Precisamente el texto, aunque complejo, intenta presentar el tema de forma estructurada y apelando a las imágenes. Aunque es un libro que no tiene más de una veintena de imágenes, cada una de sus páginas nos evoca y nos transporta hacia ellas acompañadas de sus significados; sea por la descripción de un biombo, de una pintura, el relato de una fiesta, la peregrinación a un santuario […]. Evidentemente, para lograr tal reconstrucción, Antonio Rubial consultó fuentes ricas y variadas, mismas que van desde pinturas, grabados, códices, escudos de armas, mapas y planos hasta una variedad de textos escritos que incluyen sermones, crónicas, procesos inquisitoriales, entre otros. A más de ello, conjunta elementos de otros de sus trabajos, como La santidad controvertida, y más de una decena de artículos en torno a la conformación de identidades. Ello nos habla de que la obra es un trabajo maduro, que ha estado presente en las líneas de investigación del autor por más de dos décadas. De hecho, aunque el autor se centra en el bagaje simbólico de las elites criollas e indígenas, me parece que rebasa su objetivo insertándose en las manifestaciones culturales que hacen posible la existencia de una sociedad. Es decir, no sólo es una invitación para dejar de pensar la independencia como la confrontación de dos patrias -la criolla y la peninsular-, más presente en el discurso que en el plano real, sino para pensar en las muchas patrias y cómo todas ellas lograron construir puntos de encuentro que configuraron al México independiente como un todo y a la vez como una coexistencia de múltiples identidades.

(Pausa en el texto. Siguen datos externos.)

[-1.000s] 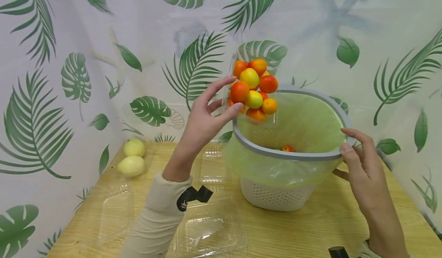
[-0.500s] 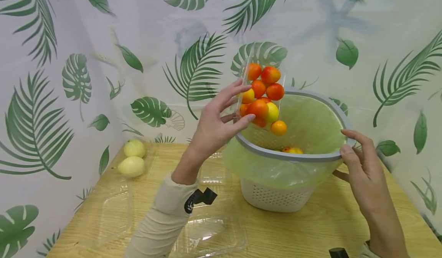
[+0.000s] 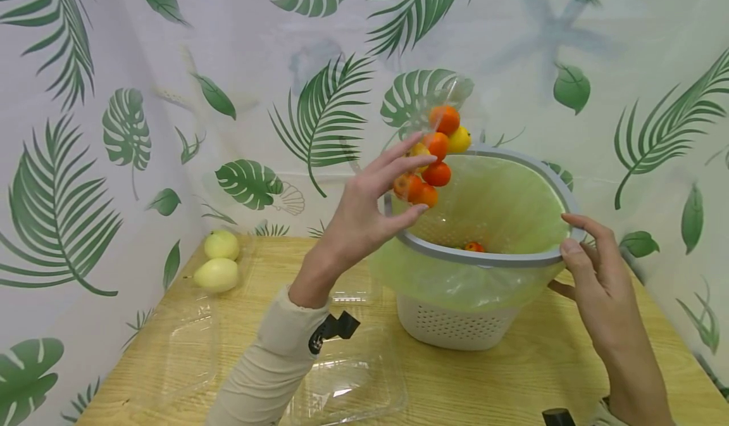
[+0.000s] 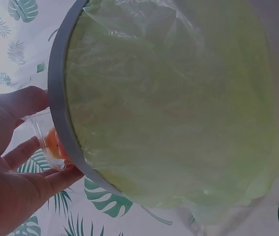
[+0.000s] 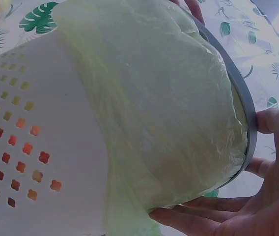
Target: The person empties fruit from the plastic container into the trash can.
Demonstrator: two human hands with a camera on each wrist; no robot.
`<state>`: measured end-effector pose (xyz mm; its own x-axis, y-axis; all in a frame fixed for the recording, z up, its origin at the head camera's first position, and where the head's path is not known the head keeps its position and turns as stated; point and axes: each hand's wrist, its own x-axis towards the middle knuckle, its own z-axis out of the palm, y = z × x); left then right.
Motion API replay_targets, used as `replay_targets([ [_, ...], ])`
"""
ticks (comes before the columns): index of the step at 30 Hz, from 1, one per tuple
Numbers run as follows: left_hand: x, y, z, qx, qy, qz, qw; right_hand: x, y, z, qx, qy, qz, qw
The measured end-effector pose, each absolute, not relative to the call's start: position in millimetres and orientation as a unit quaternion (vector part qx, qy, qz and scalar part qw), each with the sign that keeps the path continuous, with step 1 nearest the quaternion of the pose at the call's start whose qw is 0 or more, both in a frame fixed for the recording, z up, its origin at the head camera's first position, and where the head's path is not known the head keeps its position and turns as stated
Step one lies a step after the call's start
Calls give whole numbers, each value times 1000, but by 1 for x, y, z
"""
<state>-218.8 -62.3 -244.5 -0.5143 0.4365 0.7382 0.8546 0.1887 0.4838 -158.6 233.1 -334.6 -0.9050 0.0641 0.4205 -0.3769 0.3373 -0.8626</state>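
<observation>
Head view: left hand [image 3: 370,211] has the clear tray [image 4: 40,128] gripped between thumb and fingers, tilted over the left side of the basket [image 3: 455,328], small orange and yellow fruit [image 3: 436,174] in it. Right hand [image 3: 600,280] grips the grey rim [image 3: 492,259] at the basket's right end. Only the head view looks inside: a few fruits at the bottom, the rest cut off by the near rim. Right wrist adds orange-red colour through the wall holes. Left wrist: tray shows just as a sliver past the rim; green liner [image 3: 438,280] fills most of that view. Left fingers cover part of the fruit in the head view. Also on the worktop [image 3: 547,356]: two pale yellow pears [image 3: 218,274] at far left, clear containers [image 3: 353,382] near the left forearm, which partly blocks them.
</observation>
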Motion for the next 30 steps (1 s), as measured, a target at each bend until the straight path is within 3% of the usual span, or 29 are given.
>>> replay_targets([
  [15, -246, -61, -267, -480, -734, -379, 293, -159, 234, -335, 96, -790, 576, 189],
  [24, -239, -66, -259, -482, -707, -399, 330, -159, 234, -335, 98, -788, 576, 192],
  [30, -216, -84, -248, -441, -680, -461, 361, -158, 234, -334, 93, -801, 558, 195],
])
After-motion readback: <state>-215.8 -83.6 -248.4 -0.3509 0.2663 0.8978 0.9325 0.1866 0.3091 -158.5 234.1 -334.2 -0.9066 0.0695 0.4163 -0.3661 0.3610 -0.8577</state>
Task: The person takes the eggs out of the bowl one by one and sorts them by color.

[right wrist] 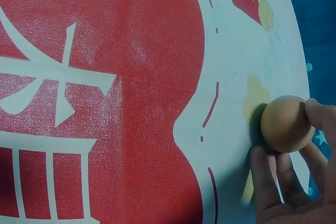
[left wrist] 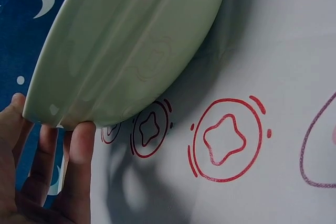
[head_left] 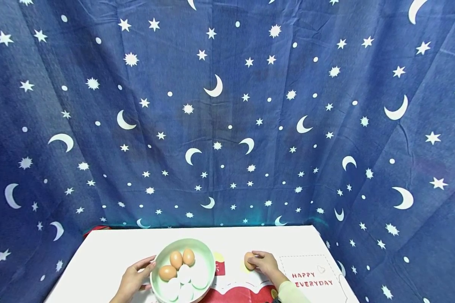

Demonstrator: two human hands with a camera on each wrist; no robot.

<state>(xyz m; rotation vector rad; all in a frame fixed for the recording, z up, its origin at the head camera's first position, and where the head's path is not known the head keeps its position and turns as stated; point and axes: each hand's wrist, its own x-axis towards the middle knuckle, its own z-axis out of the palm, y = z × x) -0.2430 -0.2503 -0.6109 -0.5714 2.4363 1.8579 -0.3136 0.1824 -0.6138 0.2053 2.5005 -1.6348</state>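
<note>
A pale green bowl (head_left: 211, 263) stands at the front of the table, with three brown eggs (head_left: 176, 259) and several white eggs (head_left: 184, 273) inside. At its left side my left hand (head_left: 134, 277) holds the rim, with fingertips (left wrist: 84, 132) against the outer wall in the left wrist view. To the right of the bowl, my right hand (head_left: 266, 264) pinches another brown egg (right wrist: 286, 124) between thumb and fingers. That egg is close over the white tabletop; whether it touches the cloth I cannot tell.
The white table covering (head_left: 136, 240) carries red prints and the words HAPPY EVERYDAY at the right. A dark blue curtain (head_left: 227, 126) with moons and stars hangs behind the table and along both sides.
</note>
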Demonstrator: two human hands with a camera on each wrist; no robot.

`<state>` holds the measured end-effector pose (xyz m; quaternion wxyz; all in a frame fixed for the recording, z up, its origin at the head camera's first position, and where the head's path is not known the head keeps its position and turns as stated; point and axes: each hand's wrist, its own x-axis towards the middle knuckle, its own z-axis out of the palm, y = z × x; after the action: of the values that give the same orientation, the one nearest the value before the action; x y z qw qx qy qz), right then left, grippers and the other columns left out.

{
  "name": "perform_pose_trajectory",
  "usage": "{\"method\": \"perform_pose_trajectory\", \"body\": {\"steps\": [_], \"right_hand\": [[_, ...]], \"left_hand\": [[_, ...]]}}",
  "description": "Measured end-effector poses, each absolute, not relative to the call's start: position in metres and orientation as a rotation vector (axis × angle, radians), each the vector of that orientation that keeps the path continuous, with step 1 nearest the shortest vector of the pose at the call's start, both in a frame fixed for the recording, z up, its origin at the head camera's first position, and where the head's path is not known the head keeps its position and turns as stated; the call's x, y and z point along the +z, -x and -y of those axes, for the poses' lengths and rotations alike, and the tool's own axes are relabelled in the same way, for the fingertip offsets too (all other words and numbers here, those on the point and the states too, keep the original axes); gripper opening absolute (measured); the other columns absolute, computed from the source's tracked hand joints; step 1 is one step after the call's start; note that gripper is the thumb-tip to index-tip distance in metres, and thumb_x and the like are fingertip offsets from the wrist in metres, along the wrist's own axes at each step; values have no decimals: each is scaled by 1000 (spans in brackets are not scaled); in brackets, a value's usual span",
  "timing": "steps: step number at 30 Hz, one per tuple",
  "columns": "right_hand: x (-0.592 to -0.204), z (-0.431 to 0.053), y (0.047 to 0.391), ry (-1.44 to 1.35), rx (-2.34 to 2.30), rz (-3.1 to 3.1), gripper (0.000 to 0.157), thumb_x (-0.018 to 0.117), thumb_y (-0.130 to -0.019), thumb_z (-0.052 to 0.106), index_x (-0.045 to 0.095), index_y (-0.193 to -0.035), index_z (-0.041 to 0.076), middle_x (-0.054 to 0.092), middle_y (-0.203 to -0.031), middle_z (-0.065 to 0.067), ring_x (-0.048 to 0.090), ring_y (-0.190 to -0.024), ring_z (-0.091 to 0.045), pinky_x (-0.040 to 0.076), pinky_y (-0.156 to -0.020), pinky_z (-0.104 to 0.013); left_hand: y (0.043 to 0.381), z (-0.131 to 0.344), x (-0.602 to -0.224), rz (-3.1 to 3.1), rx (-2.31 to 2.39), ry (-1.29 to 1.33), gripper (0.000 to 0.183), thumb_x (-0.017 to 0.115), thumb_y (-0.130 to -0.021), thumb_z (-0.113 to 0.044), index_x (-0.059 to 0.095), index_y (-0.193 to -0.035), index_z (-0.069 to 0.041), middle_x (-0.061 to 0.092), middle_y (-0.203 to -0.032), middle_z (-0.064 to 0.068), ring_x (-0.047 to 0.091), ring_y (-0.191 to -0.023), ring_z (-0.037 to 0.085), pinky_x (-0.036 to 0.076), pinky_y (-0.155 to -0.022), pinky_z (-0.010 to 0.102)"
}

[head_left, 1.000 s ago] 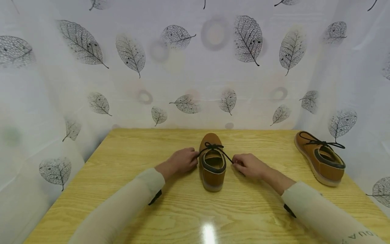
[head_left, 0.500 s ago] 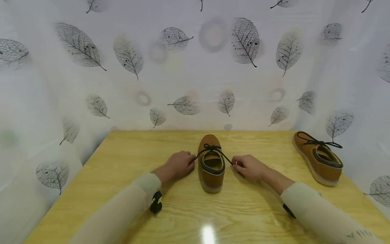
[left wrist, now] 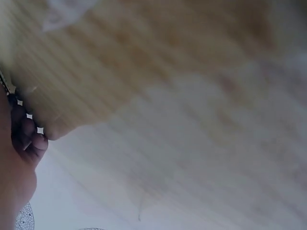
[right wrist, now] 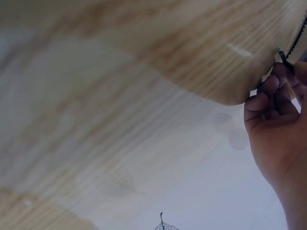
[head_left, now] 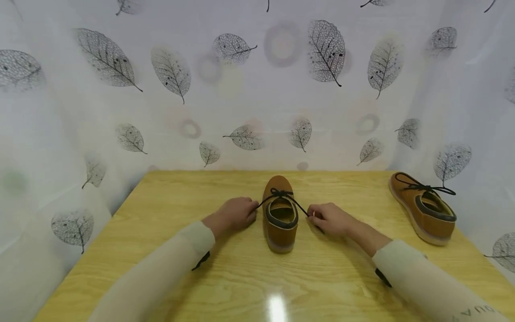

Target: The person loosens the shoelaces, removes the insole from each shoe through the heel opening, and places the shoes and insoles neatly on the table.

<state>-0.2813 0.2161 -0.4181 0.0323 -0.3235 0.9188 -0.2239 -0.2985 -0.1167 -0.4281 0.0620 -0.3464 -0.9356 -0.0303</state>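
A brown shoe (head_left: 280, 239) with a dark padded collar stands upright on the wooden table, toe pointing away. Its black shoelace (head_left: 300, 207) is knotted at the top, with small loops showing. My left hand (head_left: 235, 213), left of the shoe, pinches one end of the lace. On the other side, my right hand (head_left: 331, 219) pinches the other end, and a bit of lace tip hangs below the fingers. Both stretches of lace run out taut from the knot. In the right wrist view the curled fingers (right wrist: 268, 88) hold the black lace tip.
A matching brown shoe (head_left: 432, 219) with its black lace tied in a bow stands near the right edge of the wooden table (head_left: 181, 286). White curtains (head_left: 257, 98) printed with leaves hang behind the table and along both sides.
My left hand has drawn slightly left, away from the shoe, so more lace shows between hand and knot. My right hand has barely moved, still pinching its lace end.
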Motion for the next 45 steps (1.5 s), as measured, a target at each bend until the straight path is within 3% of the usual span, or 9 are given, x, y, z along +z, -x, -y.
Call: {"method": "perform_pose_trajectory", "body": {"steps": [6,16,29,45], "right_hand": [[-418,-214,284,1025,-691,-2808,8,57,-100,17,65,-98,15,53,-66,9,45,-58,-4,40,-61,-26],[-421,-214,283,1016,-660,-2821,10,58,-98,17,64,-91,18,52,-67,11,47,-63,-5,41,-64,-26],[-420,-217,283,1062,-641,-2839,12,60,-95,14,65,-84,16,56,-69,12,47,-65,-3,41,-64,-24],[-418,-220,283,1057,-636,-2836,14,60,-92,13,62,-79,16,51,-66,11,43,-62,-3,37,-61,-23]], "left_hand": [[304,120,-427,2902,-185,1065,15,51,-97,-21,59,-88,-12,60,-85,4,59,-79,24,49,-76,42],[306,123,-426,2934,-274,1072,15,52,-95,-20,58,-83,-13,57,-81,2,54,-75,20,46,-76,40],[309,122,-420,2943,-345,1070,22,54,-95,-18,54,-74,-13,51,-72,1,47,-67,17,42,-69,36],[310,124,-421,2905,-359,1057,25,55,-95,-18,52,-70,-13,49,-75,2,44,-67,15,40,-66,33]]}}
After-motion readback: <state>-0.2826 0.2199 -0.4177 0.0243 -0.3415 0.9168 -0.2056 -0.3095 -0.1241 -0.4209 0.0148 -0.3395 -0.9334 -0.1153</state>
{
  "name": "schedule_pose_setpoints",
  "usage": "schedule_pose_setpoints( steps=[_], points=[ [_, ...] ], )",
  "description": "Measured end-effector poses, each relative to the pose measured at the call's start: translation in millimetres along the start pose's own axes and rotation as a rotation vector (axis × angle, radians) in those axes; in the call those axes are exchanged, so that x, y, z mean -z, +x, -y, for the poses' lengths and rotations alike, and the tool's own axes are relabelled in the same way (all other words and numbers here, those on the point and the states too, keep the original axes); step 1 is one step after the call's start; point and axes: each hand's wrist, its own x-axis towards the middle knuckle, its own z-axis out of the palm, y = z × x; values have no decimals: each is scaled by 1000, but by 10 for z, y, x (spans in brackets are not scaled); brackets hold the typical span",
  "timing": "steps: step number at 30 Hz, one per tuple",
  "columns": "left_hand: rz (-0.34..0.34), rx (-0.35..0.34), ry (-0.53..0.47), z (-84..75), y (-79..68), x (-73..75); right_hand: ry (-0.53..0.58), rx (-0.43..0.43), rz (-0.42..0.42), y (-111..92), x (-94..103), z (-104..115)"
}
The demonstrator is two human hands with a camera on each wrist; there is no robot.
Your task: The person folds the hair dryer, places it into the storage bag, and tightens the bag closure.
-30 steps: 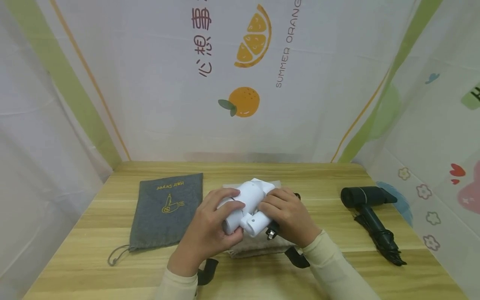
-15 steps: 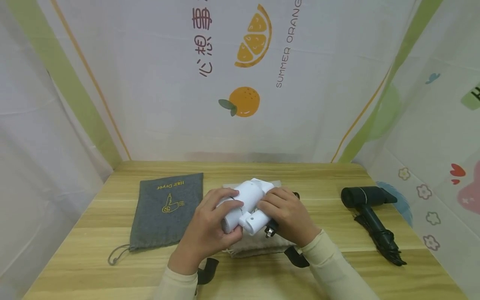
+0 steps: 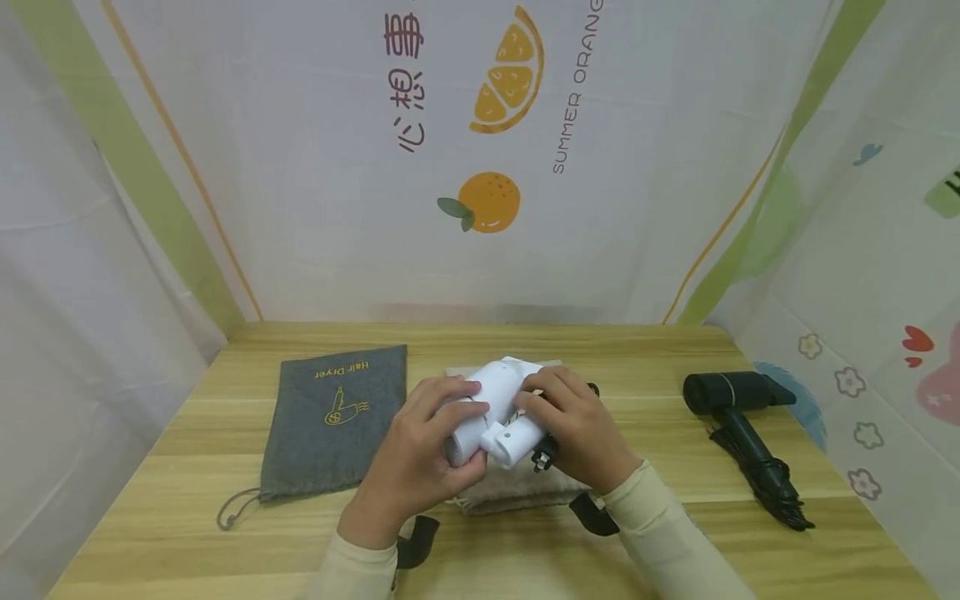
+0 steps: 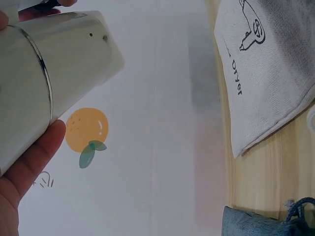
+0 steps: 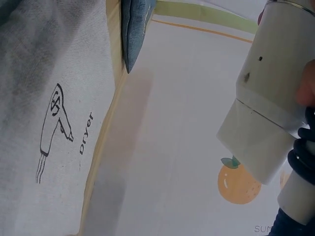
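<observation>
Both hands hold a white hair dryer (image 3: 501, 390) above the middle of the table. Its handle is folded in beside the barrel, and a dark cord (image 5: 306, 152) is wound round the handle in the right wrist view. My left hand (image 3: 420, 442) grips the barrel's rear end, fingers over the top and thumb below. On the other side my right hand (image 3: 576, 423) grips the folded handle and cord; a black plug (image 3: 544, 455) sticks out beneath it. The white nozzle (image 5: 256, 140) points away from me. Under the dryer lies a light grey cloth bag (image 3: 513, 493), printed with a dryer outline.
To the left lies a dark grey "Hair Dryer" drawstring bag (image 3: 330, 450). A black hair dryer (image 3: 738, 437) with its cord bundled on the handle rests at the right. Black curved pieces (image 3: 417, 542) show by both wrists. A printed curtain (image 3: 337, 250) stands behind the table.
The right hand's fingers have shifted slightly over the handle and cord, baring more of the handle. The dryer and left hand stay almost where they were.
</observation>
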Motion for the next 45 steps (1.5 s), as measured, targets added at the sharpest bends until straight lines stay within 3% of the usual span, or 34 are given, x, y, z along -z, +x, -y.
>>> schedule_pose_setpoints(
  steps=[19,45],
  points=[
    [-11,-26,18,0,8,3,32,-25,42,0,-16,7],
    [-25,-45,18,-42,49,-1,33,10,-16,4,12,-11]
  ],
)
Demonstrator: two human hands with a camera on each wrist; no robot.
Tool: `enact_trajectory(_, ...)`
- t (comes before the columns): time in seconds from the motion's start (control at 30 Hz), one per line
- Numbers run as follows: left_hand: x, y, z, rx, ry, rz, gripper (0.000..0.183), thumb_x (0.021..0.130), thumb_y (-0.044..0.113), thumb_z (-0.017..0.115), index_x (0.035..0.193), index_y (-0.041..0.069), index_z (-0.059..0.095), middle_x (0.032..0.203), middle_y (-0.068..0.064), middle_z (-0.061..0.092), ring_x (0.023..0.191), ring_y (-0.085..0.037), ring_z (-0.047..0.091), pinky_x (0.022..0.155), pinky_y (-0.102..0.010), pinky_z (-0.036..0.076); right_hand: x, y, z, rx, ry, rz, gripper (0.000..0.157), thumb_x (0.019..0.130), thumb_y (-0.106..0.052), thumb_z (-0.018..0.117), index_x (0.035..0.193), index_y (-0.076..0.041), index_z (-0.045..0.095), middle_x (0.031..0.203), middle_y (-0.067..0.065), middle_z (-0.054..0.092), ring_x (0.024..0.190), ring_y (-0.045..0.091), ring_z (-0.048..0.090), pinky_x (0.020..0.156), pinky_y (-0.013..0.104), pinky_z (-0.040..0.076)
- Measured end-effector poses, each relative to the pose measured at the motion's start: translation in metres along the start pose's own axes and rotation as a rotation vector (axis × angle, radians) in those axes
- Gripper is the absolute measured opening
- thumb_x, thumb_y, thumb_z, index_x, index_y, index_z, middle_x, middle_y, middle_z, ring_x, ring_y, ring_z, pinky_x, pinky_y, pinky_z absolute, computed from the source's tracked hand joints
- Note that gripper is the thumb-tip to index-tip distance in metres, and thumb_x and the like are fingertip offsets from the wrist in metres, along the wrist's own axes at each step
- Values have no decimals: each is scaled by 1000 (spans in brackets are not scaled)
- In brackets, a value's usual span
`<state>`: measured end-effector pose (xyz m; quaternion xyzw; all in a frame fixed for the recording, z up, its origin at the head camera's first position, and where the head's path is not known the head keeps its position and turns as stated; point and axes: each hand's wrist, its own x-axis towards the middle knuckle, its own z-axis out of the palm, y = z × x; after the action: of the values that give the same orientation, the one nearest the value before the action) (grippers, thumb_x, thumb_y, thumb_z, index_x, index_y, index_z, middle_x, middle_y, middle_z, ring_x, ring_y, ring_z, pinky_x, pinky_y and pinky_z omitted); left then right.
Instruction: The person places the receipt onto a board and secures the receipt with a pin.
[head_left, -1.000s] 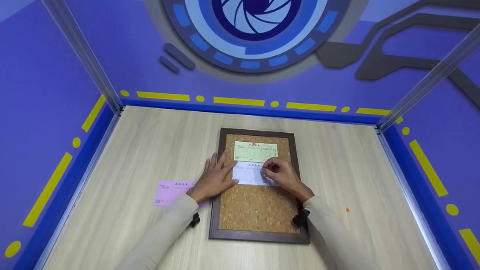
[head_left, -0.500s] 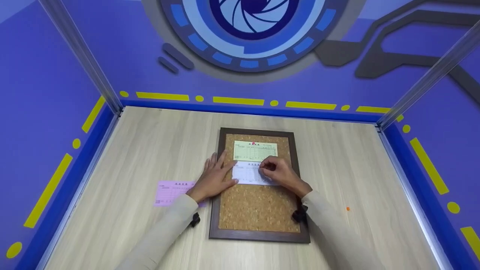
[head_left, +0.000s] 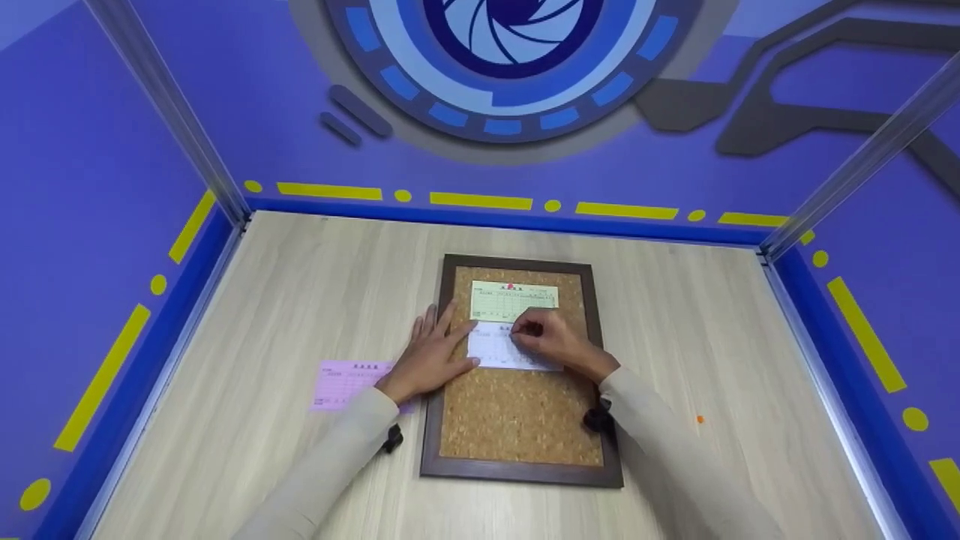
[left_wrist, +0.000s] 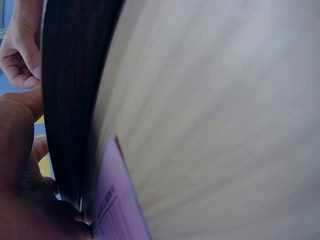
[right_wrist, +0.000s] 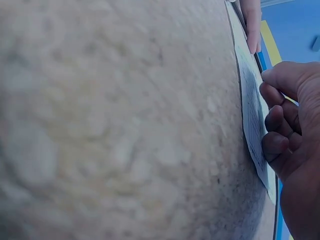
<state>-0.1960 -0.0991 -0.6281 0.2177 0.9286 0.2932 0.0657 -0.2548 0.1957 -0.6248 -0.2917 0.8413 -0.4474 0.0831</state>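
A framed cork board point(head_left: 521, 420) lies on the table. A green printed slip point(head_left: 495, 300) is fixed near its top with a red push pin point(head_left: 511, 286). Just below lies a white printed slip point(head_left: 491, 349). My left hand point(head_left: 427, 364) rests flat across the board's left frame, fingers spread, with index finger and thumb at the white slip's left edge. Over the slip's upper middle, my right hand point(head_left: 551, 337) has thumb and index finger pinched together, the other fingers curled. Whatever small thing sits between those fingertips is hidden, also in the right wrist view.
A pink printed slip point(head_left: 345, 386) lies on the table left of the board, partly under the left forearm. A small orange thing point(head_left: 700, 419), perhaps a pin, lies to the right. Blue panel walls point(head_left: 480, 169) enclose the back and sides.
My right hand has slid a little left across the white slip, its fingertips still pinched together. The left hand, the board and the slips keep their places.
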Motion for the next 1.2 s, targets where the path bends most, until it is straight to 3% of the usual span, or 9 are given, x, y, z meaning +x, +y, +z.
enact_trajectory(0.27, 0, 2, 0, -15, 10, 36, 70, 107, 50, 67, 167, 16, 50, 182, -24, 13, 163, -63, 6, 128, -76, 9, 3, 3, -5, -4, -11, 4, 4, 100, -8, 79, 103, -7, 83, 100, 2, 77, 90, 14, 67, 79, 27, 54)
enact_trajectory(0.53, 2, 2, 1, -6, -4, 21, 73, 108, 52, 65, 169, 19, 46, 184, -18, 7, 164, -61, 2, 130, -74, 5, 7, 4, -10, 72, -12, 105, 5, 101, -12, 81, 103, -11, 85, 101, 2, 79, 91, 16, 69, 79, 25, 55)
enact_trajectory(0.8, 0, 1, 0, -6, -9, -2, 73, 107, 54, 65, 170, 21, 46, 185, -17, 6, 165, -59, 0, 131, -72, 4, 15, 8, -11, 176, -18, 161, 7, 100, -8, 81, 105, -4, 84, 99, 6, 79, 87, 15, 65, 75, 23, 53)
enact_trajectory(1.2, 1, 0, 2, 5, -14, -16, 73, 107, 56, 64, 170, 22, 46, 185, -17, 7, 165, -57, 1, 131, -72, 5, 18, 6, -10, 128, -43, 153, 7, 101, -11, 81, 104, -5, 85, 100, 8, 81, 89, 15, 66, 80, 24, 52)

En ese sentido, este libro rebasa la curiosidad y la aproximación a los acontecimientos del pasado; es en toda su extensión la presentación de procesos históricos de larga duración, convirtiéndolo así en parte del debate y de problemas tan actuales como el resquebrajamiento de elementos identitarios; éstos, tan necesarios para las sociedades que buscan entenderse, reconciliarse con su ámbito cultural presente e histórico. Este libro se inserta pues en las necesidades presentes, entre las que resulta fundamental entender los procesos de generación y cambio de las identidades, encargadas de la cohesión social. Al respecto basta decir que fue publicado en 2010 y reimpreso en 2014, y que son aproximaciones como estas las que nos muestran que homogeneizar bajo el yugo del poder y quebrantar las bases sociales ha llevado a la confrontación, y que es sólo el respeto a la superviviencia del otro -sea porque nos identificamos con él o porque reconocemos la riqueza de su diferencia- lo que nos permitirá seguir unidos.

Con todo, en palabras del autor, para la mayoría de los mexicanos su país es el mejor y más bello del mundo y sus habitantes conforman un pueblo señalado entre todos los de la tierra. Con la extendida frase “como México no hay dos” los mexicanos seguimos considerando que vivimos en “el paraíso de los elegidos”.